Der Kölner Bahnhof Deutz-Tief war während des Dritten Reichs Ausgangspunkt der Deportationen von Juden, Roma und Sinti und politischen Gefangenen.

Der Bahnhof Deutz-Tief ist an der Rückseite des Deutzer Bahnhofs in Köln gelegen.
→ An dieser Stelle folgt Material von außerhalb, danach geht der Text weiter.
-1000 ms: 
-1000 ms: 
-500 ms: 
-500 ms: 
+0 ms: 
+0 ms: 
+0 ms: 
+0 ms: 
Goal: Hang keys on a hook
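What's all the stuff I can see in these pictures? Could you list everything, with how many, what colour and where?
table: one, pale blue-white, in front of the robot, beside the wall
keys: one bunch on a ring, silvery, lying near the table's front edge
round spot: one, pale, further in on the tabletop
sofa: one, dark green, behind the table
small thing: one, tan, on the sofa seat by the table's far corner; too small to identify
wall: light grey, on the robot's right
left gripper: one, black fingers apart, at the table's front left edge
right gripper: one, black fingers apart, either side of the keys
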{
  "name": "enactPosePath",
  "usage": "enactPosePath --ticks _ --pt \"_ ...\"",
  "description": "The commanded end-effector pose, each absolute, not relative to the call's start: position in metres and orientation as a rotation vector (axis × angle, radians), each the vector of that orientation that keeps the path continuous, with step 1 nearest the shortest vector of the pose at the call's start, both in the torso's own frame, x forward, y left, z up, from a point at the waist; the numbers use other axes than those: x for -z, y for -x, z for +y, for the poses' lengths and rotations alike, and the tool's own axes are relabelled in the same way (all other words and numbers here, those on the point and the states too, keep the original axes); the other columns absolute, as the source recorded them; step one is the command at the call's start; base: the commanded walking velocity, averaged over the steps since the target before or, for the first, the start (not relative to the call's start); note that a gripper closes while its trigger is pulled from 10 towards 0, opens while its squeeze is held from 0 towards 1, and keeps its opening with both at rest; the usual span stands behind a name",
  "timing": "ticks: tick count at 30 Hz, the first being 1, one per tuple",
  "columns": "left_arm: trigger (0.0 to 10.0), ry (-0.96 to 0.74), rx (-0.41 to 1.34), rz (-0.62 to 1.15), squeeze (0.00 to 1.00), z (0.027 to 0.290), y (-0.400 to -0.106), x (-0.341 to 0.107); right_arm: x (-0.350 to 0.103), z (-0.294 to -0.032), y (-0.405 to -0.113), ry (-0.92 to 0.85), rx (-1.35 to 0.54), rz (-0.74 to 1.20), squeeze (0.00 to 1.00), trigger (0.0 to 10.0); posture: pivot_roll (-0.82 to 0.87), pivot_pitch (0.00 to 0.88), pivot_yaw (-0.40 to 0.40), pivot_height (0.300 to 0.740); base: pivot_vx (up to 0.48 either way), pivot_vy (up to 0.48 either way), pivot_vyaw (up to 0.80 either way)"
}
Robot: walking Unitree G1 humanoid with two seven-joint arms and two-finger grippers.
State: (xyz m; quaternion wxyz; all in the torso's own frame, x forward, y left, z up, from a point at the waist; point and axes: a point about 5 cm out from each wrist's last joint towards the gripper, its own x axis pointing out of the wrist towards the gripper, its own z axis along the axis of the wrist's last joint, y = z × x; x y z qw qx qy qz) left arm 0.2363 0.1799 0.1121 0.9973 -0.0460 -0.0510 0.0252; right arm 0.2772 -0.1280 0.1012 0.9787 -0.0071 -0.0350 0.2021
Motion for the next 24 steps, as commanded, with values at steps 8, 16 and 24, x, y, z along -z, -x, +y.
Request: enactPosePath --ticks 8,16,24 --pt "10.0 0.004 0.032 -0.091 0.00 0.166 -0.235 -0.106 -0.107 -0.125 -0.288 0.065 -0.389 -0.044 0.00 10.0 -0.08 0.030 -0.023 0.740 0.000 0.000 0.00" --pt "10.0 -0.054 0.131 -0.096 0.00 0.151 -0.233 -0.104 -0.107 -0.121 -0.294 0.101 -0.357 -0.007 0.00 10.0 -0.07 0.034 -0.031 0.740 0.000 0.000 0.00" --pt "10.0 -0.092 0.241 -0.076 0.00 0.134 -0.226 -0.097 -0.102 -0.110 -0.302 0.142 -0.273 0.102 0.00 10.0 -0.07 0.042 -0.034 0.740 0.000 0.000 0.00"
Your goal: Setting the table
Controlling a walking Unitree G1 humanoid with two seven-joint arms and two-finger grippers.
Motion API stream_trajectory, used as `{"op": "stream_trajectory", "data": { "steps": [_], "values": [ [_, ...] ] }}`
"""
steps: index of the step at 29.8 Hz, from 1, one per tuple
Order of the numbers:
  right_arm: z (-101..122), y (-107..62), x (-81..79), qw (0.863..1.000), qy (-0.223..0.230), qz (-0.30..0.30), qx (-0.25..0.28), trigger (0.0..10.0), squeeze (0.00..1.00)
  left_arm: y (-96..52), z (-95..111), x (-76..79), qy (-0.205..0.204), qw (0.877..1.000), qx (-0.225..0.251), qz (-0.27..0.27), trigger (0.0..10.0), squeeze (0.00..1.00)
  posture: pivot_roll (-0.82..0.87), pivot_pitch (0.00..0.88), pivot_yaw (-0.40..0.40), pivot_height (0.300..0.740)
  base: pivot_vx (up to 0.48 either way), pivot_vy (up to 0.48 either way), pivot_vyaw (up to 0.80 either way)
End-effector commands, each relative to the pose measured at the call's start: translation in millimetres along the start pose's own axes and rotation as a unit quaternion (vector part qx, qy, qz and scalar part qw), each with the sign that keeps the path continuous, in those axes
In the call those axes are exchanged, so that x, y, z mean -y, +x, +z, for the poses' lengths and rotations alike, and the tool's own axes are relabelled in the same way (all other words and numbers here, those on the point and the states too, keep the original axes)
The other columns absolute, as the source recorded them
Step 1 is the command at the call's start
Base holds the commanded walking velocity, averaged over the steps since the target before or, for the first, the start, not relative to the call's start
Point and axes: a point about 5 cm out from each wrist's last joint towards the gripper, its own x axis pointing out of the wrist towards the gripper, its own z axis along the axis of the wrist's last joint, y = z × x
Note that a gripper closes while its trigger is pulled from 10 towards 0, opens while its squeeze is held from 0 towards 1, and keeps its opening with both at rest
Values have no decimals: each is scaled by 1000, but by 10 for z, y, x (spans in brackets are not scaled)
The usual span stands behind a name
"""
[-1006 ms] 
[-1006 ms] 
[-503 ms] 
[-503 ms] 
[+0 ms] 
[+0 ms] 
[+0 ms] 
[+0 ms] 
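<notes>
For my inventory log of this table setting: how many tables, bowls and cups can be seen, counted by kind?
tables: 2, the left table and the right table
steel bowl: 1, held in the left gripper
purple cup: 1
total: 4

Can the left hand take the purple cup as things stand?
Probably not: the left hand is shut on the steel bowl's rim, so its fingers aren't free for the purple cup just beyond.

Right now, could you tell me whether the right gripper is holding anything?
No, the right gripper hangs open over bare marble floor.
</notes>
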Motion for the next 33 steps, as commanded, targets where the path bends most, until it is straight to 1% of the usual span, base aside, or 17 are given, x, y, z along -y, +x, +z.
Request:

Während des Dritten Reichs gingen von diesem Bahnhof die Deportationen von Juden, Sinti und Roma und politischen Gefangenen in die Konzentrationslager und Vernichtungslager ab. 1940 und 1941 wurden von Deutz-Tief aus mehr als 1500 Sinti und Roma deportiert. Ab 1941 verließen die Transporte von tausenden Kölner Juden den Bahnhof. Man geht davon aus, dass etwa 11.000 Juden aus Köln und dem Umland in die nationalsozialistischen Lager abtransportiert wurden. Auch Zwangsarbeiter, KZ-Häftlinge und Kriegsgefangene durchliefen den Bahnhof.

Der Bahnhof wurde von den Nationalsozialisten auch für die „Kinderlandverschickung“ und die Fahrten zum Nürnberger Parteitag genutzt.

Heute befindet sich an der Rückseite des Bahnhofs eine Gedenktafel für die von den Nationalsozialisten ermordeten Menschen . Vor der Tafel erinnert eine Bodenplatte an die deportierten Roma und Sinti.

Roeseling, Severin: Das braune Köln, S. 118 ff.